CHAPTER VIII
On The Track of El Bizco—The Outskirts—The Ideal of Jesús
After spending the day at work in the printing shop, Manuel reported at nine in the night at Ortiz’s home.
“That’s the way I like it,” said the chief to him. “With military punctuality.”
Ortiz armed himself with a revolver, which he placed in his belt; a stick, which he secured to his wrist with a thong; a rope. To Manuel he gave a cudgel, and they left together.
“Let’s make a round of these chop-houses,” said the guard to Manuel. “And you keep your eye peeled for El Bizco.”
As they walked up the Calle de Arganzuela they struck up a conversation.
Ortiz was a member of the police who was genuinely enamoured of his profession. His father had belonged to the force before him, and the instinct of pursuit flowed as strong in their veins as in the veins of a hunter dog.
According to the tale he told, Ortiz had been a carbineer on the Málaga coast, eternally at war with the smugglers, until he came to Madrid and joined the police department.
“I’ve done more than any one else of them,” he declared, “but they don’t promote me because I haven’t any pull. It was the same way with my father. He caught more thieves than the whole police department of Madrid put together, but nothing doing. He never advanced beyond the grade of captain. Then they transferred him to the sewer district and he saw to every squabble they had down there.... Yet he never carried a revolver or a stick, like me. Only his blunderbuss. He was a soldier, he was.”
They happened to be passing a tavern, so they went in, had a glass of wine, and in the meantime Manuel scrutinized the men who were gathered about the tables.
“There’s nobody here that you’re looking for,” said the tavern-keeper to the policeman.
“I see that there isn’t, Tío Pepe,” answered Ortiz, extracting some coins from his pocket to pay for the drinks.
“My treat,” said the man behind the counter.
“Thanks. Good-bye!”
They left the tavern and reached the Plaza de la Cebada.
“Let’s go over to the Café de Naranjeros,” suggested the captain. “Though it’s not likely that our bird is flying thereabouts. Still, often where you least expect....”
They entered the café; there were only a few men chatting with the singers. From the doorway Ortiz shouted in:
“Hey, Tripulante, can I see you for a second?”
A young man who looked as if he came from good family arose and came over to Ortiz.
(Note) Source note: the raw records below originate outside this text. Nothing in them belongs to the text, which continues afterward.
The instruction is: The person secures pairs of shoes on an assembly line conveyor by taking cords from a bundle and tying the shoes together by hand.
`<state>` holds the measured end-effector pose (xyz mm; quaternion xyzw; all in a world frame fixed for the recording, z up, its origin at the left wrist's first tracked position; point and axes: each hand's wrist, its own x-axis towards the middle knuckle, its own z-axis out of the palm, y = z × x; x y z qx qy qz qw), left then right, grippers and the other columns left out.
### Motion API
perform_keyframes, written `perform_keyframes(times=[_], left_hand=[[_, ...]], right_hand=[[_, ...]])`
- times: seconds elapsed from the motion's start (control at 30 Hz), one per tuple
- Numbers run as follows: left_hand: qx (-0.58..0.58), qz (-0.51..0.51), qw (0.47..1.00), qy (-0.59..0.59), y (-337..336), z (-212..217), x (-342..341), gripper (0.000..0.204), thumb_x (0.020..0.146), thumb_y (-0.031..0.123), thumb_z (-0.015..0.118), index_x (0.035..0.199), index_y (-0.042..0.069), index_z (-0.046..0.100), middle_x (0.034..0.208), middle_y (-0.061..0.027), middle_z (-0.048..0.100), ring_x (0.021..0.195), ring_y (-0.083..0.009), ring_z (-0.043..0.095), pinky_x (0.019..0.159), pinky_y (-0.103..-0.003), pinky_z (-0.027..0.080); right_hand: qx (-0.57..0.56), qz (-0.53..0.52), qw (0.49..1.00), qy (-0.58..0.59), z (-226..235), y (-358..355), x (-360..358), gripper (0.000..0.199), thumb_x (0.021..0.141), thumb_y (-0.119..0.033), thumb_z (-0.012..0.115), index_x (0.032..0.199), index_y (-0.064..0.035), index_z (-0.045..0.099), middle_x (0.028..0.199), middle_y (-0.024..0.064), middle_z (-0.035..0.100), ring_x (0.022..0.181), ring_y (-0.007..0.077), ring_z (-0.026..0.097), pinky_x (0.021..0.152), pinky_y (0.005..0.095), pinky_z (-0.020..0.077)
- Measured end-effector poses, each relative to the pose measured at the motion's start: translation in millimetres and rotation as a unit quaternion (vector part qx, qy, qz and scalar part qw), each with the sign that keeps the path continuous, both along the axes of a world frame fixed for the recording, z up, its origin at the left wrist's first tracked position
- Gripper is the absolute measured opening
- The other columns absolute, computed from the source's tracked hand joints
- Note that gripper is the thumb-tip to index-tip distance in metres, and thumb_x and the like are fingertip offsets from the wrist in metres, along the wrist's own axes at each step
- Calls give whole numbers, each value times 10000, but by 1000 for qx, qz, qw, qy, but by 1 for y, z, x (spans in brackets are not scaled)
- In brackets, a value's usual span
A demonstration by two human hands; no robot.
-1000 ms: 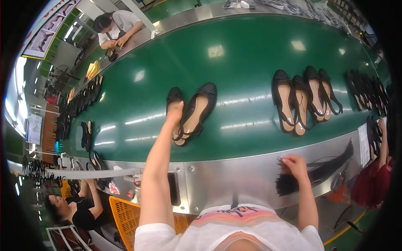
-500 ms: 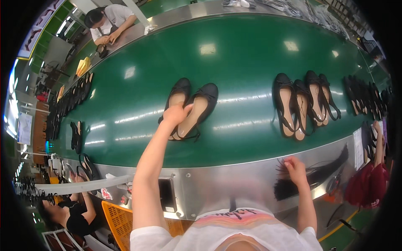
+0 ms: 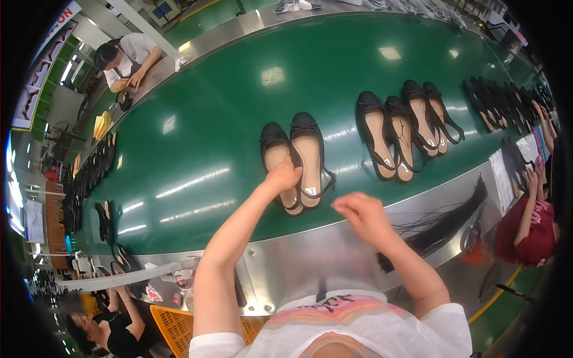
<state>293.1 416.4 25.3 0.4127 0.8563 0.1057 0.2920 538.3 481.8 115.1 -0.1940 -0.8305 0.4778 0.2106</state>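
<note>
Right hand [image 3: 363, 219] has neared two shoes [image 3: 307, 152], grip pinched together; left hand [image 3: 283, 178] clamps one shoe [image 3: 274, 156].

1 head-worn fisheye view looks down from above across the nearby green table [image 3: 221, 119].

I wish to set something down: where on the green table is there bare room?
Free: the green table between the left shoe row and the middle pair, and beyond that pair. Crowded: at the left hand, the four shoes right of it, and the far-right shoes.
</note>
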Motion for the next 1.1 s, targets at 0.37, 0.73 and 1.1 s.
perform_keyframes(times=[0.37, 0.73, 1.1], left_hand=[[28, 60, 997, 47, -6, 3, 36, 308, 925, 294, 396, 980, -7, 422, 841, -275, 612, 818, -454, 589, 717, -525, 453], [4, 58, 998, 34, -4, 7, 33, 290, 921, 256, 380, 1029, -9, 429, 871, -260, 623, 847, -433, 599, 767, -502, 451], [15, 58, 998, 36, -4, 4, 33, 305, 920, 263, 383, 1019, -23, 423, 842, -263, 623, 832, -436, 598, 750, -511, 454]], right_hand=[[80, -122, 986, -85, -114, 26, -130, 92, 796, -89, 599, 793, 0, 575, 793, 176, 625, 760, 360, 610, 666, 438, 483], [119, -130, 973, -145, -111, 25, -132, 103, 806, -120, 569, 802, -21, 596, 796, 177, 624, 750, 360, 617, 666, 431, 499], [137, -133, 970, -152, -116, 24, -145, 95, 784, -119, 582, 796, -29, 610, 762, 161, 638, 727, 339, 631, 649, 419, 502]])
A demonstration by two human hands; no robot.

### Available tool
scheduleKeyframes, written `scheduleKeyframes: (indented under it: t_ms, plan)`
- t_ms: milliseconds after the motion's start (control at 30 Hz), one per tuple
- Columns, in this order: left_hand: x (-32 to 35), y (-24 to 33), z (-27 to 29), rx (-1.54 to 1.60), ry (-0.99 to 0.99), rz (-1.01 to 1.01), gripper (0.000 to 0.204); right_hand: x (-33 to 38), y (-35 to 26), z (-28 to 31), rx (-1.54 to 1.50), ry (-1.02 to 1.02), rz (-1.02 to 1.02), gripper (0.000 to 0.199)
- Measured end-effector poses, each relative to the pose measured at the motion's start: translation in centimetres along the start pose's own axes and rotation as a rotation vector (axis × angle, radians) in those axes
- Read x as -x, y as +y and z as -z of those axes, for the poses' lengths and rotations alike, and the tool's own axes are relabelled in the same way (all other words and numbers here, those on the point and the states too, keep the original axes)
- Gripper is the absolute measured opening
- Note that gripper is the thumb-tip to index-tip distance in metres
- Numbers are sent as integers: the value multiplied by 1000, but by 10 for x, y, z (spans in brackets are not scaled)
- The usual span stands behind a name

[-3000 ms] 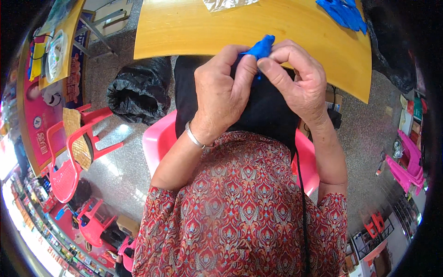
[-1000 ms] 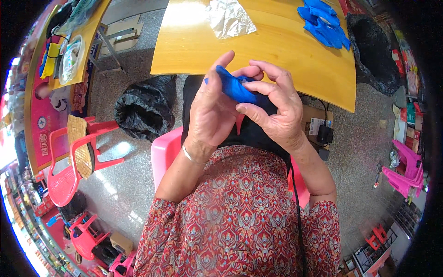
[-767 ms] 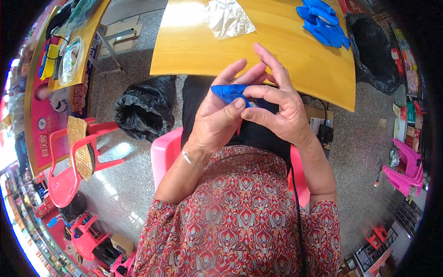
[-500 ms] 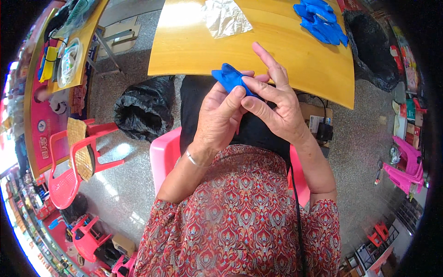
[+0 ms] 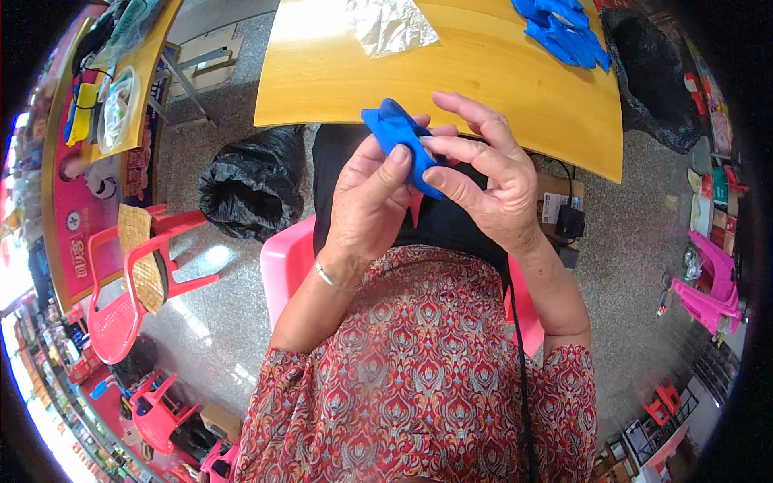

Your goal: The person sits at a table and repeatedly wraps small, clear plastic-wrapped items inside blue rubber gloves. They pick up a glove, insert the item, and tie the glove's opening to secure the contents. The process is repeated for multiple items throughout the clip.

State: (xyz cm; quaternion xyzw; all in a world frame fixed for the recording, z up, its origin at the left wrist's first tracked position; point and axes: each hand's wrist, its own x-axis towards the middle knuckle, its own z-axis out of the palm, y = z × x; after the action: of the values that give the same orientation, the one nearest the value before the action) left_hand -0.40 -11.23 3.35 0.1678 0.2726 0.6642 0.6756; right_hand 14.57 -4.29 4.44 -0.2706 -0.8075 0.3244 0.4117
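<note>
My left hand [image 5: 366,205] and my right hand [image 5: 487,173] meet over my lap, both pinching a small blue folded piece [image 5: 400,138]. The left thumb presses on its lower side and the right fingertips grip its right edge. Part of the blue piece is hidden behind my fingers. A silver bangle sits on my left wrist. A pile of similar blue pieces [image 5: 564,30] lies at the far right of the yellow wooden table [image 5: 499,80] in front of me. A crumpled clear plastic sheet [image 5: 390,22] lies on the table's far middle.
I sit on a pink plastic chair [image 5: 282,262]. A black bag [image 5: 250,181] stands open on the floor at my left, another black bag [image 5: 656,80] at the right. Red plastic chairs [image 5: 133,282] and a side table with goods [image 5: 105,105] are at the left.
My hands have kept turning and folding the blue piece close to the table's edge; it now sits upright between the left thumb and right fingertips, the right fingers more spread.
</note>
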Motion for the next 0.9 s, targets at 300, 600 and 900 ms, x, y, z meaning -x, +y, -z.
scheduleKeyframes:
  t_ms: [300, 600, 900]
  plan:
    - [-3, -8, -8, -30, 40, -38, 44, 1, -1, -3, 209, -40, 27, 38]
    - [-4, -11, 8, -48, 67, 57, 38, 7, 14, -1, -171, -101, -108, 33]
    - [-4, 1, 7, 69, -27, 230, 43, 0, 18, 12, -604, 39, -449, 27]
“Do you know a thug called El Bizco?”
“Yes, I believe I do.”
“Does he hang around this district?”
“No, not hereabouts.”
“Really?”
“He really doesn’t. He must be down below. You can take my word for that.”
“I do, man. Why not? Listen, Tripulante,” added Ortiz, seizing the youth by the arm. “Watch out, eh? You’ll slip, if you don’t.”
Tripulante burst into laughter, and placing the index finger of his right hand upon his lower eyelash, he whispered:
“On the track!... And mum’s the word, comrade!”
“Very well. Keep your eyes open just the same, in case he shows up. Remember we know you.”
“Leave that to me, señor Ortiz,” replied the youth. “I’ll keep a sharp watch.”
The officer and Manuel left the café.
“He’s a slippery article, as clever as any crook. Let’s go further down. Perhaps El Tripulante is right.”
They reached the Ronda de Toledo. The night was beautiful, atwinkle with stars. Afar, some bonfires lighted the sky. Out of the chimney of the Gas House belched a huge black swirl of smoke, like the powerful exhalation of some monster. They sauntered along the Calle del Gas, which, as if to provide a contrast to its name, was illuminated by oil-lamps; skirting the Casa Blanca they descended to Las Injurias. They crossed a narrow street and fairly stumbled against the night watchman.
Ortiz told him what mission brought them there; he gave him a description of El Bizco. The sereno, however, informed them that nobody answering to that description was to be found in that vicinity.
“We can make inquiries, if you gentlemen wish.”
The three penetrated a narrow passageway that led to a mud-strewn patio.
There was a light in the window of one of the houses, and they drew near to reconnoitre. By the illumination of a candle stub that was placed upon a kitchen shelf they made out a tattered old woman squatting on the floor. At her side, blanketed with rags, slept two boys and a little girl.
They left the patio and walked down an alley.
“There’s a family here that I don’t know,” said the sereno, and he knocked at the door with the tip of his pike. There was a delay in opening.
“Who is it?” asked a woman’s voice from within.
“The law,” answered Ortiz.
The door was opened by a woman in tatters, with nothing underneath. The watchman walked straight in, followed by Manuel and Ortiz; the place was filled with an atrocious, overpowering stench. Upon a wretched bed improvised out of shreds and paper refuse lay a blind woman. The sereno thrust his pike under the bed.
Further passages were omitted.